Migration (SQL Server → AWS Lakehouse + Redshift + Domo)

Project Overview

This engagement focused on modernizing a legacy enterprise analytics ecosystem that was heavily dependent on SQL Server, SSIS, stored procedures, and on-prem reporting tools.
The organization required a scalable cloud-native platform capable of supporting both serverless analytics and high-performance warehouse workloads for BI.

Rather than performing a simple lift-and-shift, we implemented a multi-track modernization strategy on AWS, ensuring data governance, historical retention, cost control, and long-term extensibility for analytics and AI workloads.

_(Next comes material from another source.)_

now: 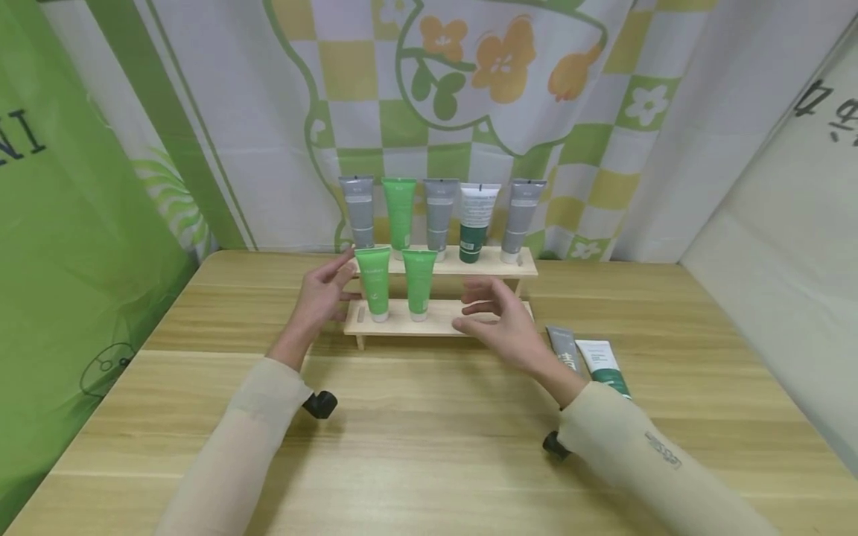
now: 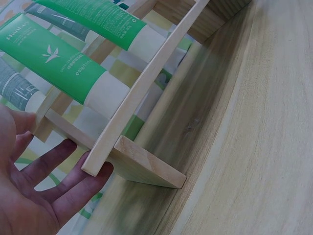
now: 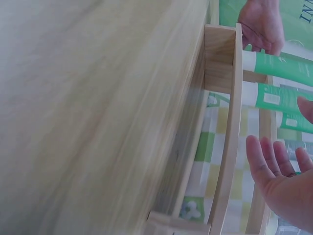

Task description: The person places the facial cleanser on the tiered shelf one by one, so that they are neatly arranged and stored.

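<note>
A two-tier wooden display rack stands on the table. My left hand is at its left end; in the left wrist view the fingertips touch the end of the lower shelf. Two green tubes, a left one and a right one, stand cap down on the lower shelf's left half. My right hand hovers by that shelf's right half, fingers spread and slightly bent, holding nothing. Behind, the upper shelf bears grey tubes, a green tube and a white-and-dark-green tube.
To the right of the rack, a grey tube and a white-and-green tube lie on the wooden table, close to my right forearm. A patterned curtain hangs right behind the rack. A thin dark cable shows at the left edge.
</note>
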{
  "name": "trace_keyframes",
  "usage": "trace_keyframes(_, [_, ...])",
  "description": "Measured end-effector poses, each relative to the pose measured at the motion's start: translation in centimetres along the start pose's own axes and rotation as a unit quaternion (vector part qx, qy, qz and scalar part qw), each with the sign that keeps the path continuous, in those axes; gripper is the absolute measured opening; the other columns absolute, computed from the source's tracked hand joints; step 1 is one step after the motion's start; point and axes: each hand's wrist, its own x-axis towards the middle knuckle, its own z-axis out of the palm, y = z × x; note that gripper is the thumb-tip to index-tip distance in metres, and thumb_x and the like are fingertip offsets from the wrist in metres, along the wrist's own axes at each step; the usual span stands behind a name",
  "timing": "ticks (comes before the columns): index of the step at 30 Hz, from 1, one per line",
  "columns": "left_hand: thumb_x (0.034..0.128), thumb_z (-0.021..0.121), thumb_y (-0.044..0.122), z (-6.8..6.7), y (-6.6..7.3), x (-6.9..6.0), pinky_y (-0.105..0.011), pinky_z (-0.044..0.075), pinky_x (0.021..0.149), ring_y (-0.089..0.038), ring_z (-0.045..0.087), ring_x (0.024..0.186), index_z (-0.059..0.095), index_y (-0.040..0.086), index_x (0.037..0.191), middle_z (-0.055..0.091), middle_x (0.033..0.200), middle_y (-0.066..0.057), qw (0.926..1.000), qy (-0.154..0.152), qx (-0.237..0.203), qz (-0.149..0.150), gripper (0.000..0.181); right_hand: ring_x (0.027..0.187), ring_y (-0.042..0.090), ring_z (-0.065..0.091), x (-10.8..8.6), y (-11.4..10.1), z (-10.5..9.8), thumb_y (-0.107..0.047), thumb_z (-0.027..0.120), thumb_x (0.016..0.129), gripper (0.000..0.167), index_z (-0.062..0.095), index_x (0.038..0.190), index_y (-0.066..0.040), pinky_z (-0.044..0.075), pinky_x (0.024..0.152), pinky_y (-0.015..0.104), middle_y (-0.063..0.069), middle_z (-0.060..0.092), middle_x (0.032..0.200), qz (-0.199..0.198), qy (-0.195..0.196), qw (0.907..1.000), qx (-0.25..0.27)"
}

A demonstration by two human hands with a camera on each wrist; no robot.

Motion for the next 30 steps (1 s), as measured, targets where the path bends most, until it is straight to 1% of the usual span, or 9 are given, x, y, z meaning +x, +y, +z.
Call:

Role: Senior Data Engineer / Migration Lead
Tech Stack: AWS S3, AWS Glue, Glue Crawlers, Athena, Delta Lake, AWS Lambda, Step Functions, EventBridge, Redshift, RDS PostgreSQL, Domo, Terraform/CloudFormation, CloudWatch, IAM, Python, SQL

Migration Strategy (Two Parallel Tracks)

To avoid disruption and reduce business risk, the migration was executed in two structured tracks:

Track 1: SQL Server / RDS → AWS Lakehouse (Serverless Analytics)

This track focused on building a serverless Data Lakehouse platform where business teams could query data using Athena while maintaining schema governance and historical retention.

Goal: Replace heavy dependency on on-prem SQL Server compute with scalable storage + serverless query.

Track 2: SQL Server / Redshift → BI Analytics Platform (Domo Enablement)

This track focused on enabling enterprise BI reporting by building a curated warehouse layer in Redshift and supporting downstream dashboards and KPI reporting in Domo.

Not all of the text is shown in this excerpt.